D. Research investigators will promptly report proposed
changes in previously approved human subject research activities
to the IRB. The proposed changes will not be initiated without
IRB review and approval, except where necessary to eliminate apparent
immediate hazards to the subjects.
E. Research investigators are responsible for reporting
progress of approved research to the RSRBO, as often as and in
the manner prescribed by the approving IRB on the basis of risks
to subjects, but not less than once per year.
F. Research investigators will promptly report to
the IRB any injuries or other unanticipated problems involving
risks to subjects or others.
G. No research investigator who is obligated by
the provisions of this Assurance, any associated Inter-Institutional
Amendment, or Noninstitutional Investigator Agreement will seek
to obtain research credit for, or use data from, patient interventions
that constitute the provision of emergency medical care without
prior IRB approval. A physician may provide emergency medical
care to a patient without prior IRB review and approval, to the
extent permitted by law (see 45 CFR 116[f]), however, such activities
will not be counted as research nor the data used in support of
research.
H. Research investigators will advise the IRB and
the appropriate officials of other institutions of the intent
to admit human subjects who are involved in research protocols
for which this Assurance or any related Inter-Institutional Amendment
or Noninstitutional Investigator Agreement applies. When such
admissions are a planned part of HHS-supported research, those
institutions must possess an applicable OHRP-approved Assurance
prior to involvement of such persons as human subjects in those
research protocols at those institutions.
V. Affiliated Institutions and Investigators
(i.e., all performance sites, with or without IIAs)

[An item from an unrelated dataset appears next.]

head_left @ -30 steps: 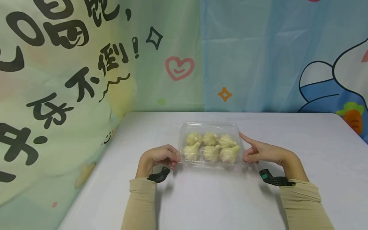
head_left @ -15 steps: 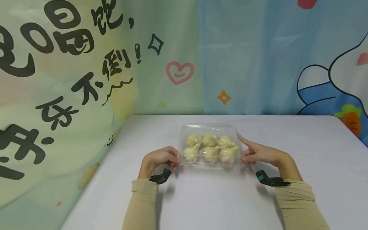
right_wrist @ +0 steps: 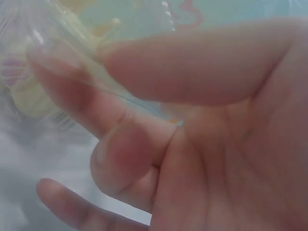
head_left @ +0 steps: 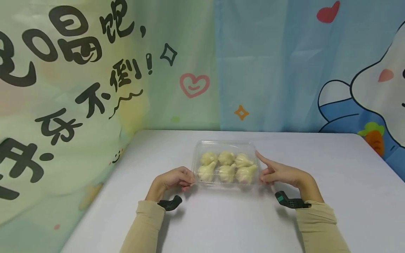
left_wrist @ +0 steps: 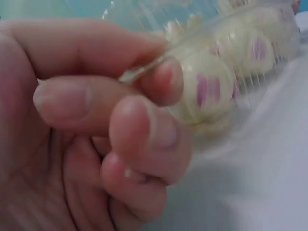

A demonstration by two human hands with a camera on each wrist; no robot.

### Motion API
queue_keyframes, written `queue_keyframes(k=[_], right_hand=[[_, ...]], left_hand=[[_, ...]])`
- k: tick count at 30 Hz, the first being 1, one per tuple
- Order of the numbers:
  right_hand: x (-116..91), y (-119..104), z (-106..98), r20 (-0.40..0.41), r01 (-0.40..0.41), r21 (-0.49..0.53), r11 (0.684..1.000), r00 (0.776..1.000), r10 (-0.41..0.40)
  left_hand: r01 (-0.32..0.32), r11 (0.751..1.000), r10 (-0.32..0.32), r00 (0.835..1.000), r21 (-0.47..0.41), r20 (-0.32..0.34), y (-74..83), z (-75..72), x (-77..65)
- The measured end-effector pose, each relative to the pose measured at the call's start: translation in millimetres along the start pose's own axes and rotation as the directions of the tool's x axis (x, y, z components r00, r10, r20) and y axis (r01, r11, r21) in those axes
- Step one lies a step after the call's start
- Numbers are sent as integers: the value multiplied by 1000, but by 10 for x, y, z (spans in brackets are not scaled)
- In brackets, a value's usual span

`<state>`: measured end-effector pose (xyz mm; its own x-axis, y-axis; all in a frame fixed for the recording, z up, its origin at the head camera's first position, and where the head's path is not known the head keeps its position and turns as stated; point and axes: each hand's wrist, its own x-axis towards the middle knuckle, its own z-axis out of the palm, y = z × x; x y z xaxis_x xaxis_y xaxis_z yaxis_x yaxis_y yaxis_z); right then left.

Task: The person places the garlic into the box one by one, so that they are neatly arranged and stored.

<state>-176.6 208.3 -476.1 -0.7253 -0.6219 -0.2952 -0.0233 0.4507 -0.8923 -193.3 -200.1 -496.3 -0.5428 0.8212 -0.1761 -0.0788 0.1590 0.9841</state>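
Note:
A clear plastic clamshell box (head_left: 225, 145) sits toward the back of the white table, its lid down. Inside, pale garlic bulbs (head_left: 207, 172) with purplish patches lie in two rows. My left hand (head_left: 177, 177) is at the box's near left corner. In the left wrist view, its thumb and index finger (left_wrist: 166, 82) pinch the thin plastic rim. At the opposite side is my right hand (head_left: 281, 172), its index finger stretched along the right edge. The right wrist view shows plastic between the thumb (right_wrist: 163, 67) and a finger seen through it.
A white tabletop (head_left: 234, 221) spreads around the box. Behind it hangs a printed backdrop (head_left: 265, 70) with a heart and a cartoon rabbit; another printed cloth (head_left: 79, 140) with black characters runs along the left. Each wrist wears a black camera mount (head_left: 171, 203).
The head view has shifted, so box, hands and backdrop all appear lower and slightly further left. Both hands stay at the same sides of the box.

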Motion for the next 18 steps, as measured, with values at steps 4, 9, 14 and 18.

A. Each performance site to this institution that
is involved in federally sponsored research activities must provide
to the RSRBO an appropriate written assurance of compliance with
the Belmont Report and the Federal Policy, to include Subparts
B, C, and D or 45 CFR 46 where appropriate (or equivalent protections
if a foreign site), for review and approval, as specified by the
sponsoring Federal department or agency (e.g., by OHRP for DHHS),
prior to involvement of human subjects or expenditure of funds
or other support to do so.
B. Each institutional performance site must respond
to a request by the RSRBO of this institution for an Inter-Institutional
Amendment, SPA, or CPA (as appropriate), whichever is most suited
to the circumstances.
C. Each non-institutional performance site (e.g.,
a private practice physician not otherwise an employee of this
institution or who otherwise would not ordinarily be bound by
the provisions of this Assurance or any other applicable institutional
Assurance) who is involved in human subject research of this institution
must respond to a request by the RSRBO of this institution for
either an Agreement for an Independent Investigator or a Noninstitutional
Investigator Agreement, as appropriate, depending on the nature
of the research activity.
D. Performance sites that are legally separable
from this institution (whether an institutional or non-institutional
performance site) are not authorized to cite this Assurance.